● Exercise
Keeping every word in place, write out the entries that come next.

(Saved data entries)
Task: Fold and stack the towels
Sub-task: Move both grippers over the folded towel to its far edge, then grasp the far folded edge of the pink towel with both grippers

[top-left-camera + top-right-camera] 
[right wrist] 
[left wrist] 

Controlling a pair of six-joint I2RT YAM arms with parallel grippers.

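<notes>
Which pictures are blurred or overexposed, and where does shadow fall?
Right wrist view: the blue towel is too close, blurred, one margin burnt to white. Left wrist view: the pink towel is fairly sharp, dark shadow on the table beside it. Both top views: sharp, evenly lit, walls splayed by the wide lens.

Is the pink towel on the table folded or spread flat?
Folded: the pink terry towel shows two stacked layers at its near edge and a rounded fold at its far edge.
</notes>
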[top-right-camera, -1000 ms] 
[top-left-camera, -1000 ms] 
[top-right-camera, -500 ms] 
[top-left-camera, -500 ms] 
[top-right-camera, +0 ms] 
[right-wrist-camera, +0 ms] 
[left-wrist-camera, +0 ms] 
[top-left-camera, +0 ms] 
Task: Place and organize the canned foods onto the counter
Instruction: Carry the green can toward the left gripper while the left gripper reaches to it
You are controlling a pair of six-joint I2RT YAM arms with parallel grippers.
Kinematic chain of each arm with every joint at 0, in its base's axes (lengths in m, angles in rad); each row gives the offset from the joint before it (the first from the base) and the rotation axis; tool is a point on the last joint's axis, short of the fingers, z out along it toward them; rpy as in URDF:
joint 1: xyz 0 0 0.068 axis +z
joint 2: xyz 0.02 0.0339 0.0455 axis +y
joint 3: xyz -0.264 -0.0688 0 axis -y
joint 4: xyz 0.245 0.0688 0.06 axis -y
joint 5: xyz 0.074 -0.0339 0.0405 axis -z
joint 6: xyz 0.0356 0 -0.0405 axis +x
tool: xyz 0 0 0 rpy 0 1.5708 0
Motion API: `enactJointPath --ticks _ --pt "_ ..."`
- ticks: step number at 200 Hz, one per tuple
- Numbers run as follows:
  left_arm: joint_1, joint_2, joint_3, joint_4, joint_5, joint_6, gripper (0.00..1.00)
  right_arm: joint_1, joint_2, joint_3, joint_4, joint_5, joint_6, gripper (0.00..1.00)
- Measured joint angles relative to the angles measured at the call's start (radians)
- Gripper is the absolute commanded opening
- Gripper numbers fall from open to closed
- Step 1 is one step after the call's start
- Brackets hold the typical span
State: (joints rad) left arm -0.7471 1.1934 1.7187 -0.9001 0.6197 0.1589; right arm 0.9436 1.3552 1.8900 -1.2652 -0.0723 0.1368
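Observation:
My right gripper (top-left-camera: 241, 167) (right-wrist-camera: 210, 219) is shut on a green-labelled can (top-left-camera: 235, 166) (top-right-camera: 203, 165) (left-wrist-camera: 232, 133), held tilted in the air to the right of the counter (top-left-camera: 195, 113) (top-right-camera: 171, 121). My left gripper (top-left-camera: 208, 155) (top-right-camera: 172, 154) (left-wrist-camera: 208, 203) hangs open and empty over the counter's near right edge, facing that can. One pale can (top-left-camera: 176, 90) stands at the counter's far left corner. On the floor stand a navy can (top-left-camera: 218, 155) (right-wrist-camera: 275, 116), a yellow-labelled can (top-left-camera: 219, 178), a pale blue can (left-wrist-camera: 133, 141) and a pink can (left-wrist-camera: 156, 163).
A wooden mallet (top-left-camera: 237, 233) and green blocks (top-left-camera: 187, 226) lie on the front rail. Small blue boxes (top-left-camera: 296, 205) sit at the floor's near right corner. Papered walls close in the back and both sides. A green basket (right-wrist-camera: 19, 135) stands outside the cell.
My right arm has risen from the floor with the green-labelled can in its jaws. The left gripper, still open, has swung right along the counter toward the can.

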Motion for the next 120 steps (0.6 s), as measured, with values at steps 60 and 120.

● Result of this task
Task: Fold and stack the towels
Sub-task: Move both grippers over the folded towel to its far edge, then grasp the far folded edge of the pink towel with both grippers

[top-left-camera + top-right-camera] 
[right wrist] 
[left wrist] 

Controlling a pair of six-joint I2RT YAM arms with parallel grippers.

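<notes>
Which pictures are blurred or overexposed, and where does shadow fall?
Right wrist view: the blue towel is too close, blurred, one margin burnt to white. Left wrist view: the pink towel is fairly sharp, dark shadow on the table beside it. Both top views: sharp, evenly lit, walls splayed by the wide lens.

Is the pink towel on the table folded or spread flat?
Folded: the pink terry towel shows two stacked layers at its near edge and a rounded fold at its far edge.
</notes>
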[top-right-camera, -1000 ms] 
[top-left-camera, -1000 ms] 
[top-right-camera, -500 ms] 
[top-left-camera, -500 ms] 
[top-right-camera, +0 ms] 
[right-wrist-camera, +0 ms] 
[left-wrist-camera, +0 ms] 
[top-left-camera, +0 ms] 
Task: Place and organize the canned foods onto the counter
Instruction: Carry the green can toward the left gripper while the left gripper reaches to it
You are controlling a pair of six-joint I2RT YAM arms with parallel grippers.
Kinematic chain of each arm with every joint at 0, in its base's axes (lengths in m, angles in rad); each row gives the offset from the joint before it (the first from the base) and the rotation axis; tool is a point on the last joint's axis, short of the fingers, z out along it toward them; rpy as in URDF:
joint 1: xyz 0 0 0.068 axis +z
joint 2: xyz 0.02 0.0339 0.0455 axis +y
joint 3: xyz -0.264 -0.0688 0 axis -y
joint 4: xyz 0.245 0.0688 0.06 axis -y
joint 5: xyz 0.074 -0.0339 0.0405 axis -z
joint 6: xyz 0.0356 0 -0.0405 axis +x
tool: xyz 0 0 0 rpy 0 1.5708 0
Motion API: `enactJointPath --ticks _ --pt "_ ..."`
- ticks: step number at 200 Hz, one per tuple
- Numbers run as follows:
  left_arm: joint_1, joint_2, joint_3, joint_4, joint_5, joint_6, gripper (0.00..1.00)
  right_arm: joint_1, joint_2, joint_3, joint_4, joint_5, joint_6, gripper (0.00..1.00)
- Measured joint angles relative to the angles measured at the call's start (radians)
- Gripper is the absolute commanded opening
- Gripper numbers fall from open to closed
- Step 1 is one step after the call's start
- Brackets hold the typical span
State: (joints rad) left arm -0.7471 1.1934 1.7187 -0.9001 0.6197 0.1589; right arm 0.9436 1.3552 1.8900 -1.2652 -0.0723 0.1368
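Observation:
My right gripper (top-left-camera: 241, 167) (right-wrist-camera: 210, 219) is shut on a green-labelled can (top-left-camera: 235, 166) (top-right-camera: 203, 165) (left-wrist-camera: 232, 133), held tilted in the air to the right of the counter (top-left-camera: 195, 113) (top-right-camera: 171, 121). My left gripper (top-left-camera: 208, 155) (top-right-camera: 172, 154) (left-wrist-camera: 208, 203) hangs open and empty over the counter's near right edge, facing that can. One pale can (top-left-camera: 176, 90) stands at the counter's far left corner. On the floor stand a navy can (top-left-camera: 218, 155) (right-wrist-camera: 275, 116), a yellow-labelled can (top-left-camera: 219, 178), a pale blue can (left-wrist-camera: 133, 141) and a pink can (left-wrist-camera: 156, 163).
A wooden mallet (top-left-camera: 237, 233) and green blocks (top-left-camera: 187, 226) lie on the front rail. Small blue boxes (top-left-camera: 296, 205) sit at the floor's near right corner. Papered walls close in the back and both sides. A green basket (right-wrist-camera: 19, 135) stands outside the cell.
My right arm has risen from the floor with the green-labelled can in its jaws. The left gripper, still open, has swung right along the counter toward the can.
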
Motion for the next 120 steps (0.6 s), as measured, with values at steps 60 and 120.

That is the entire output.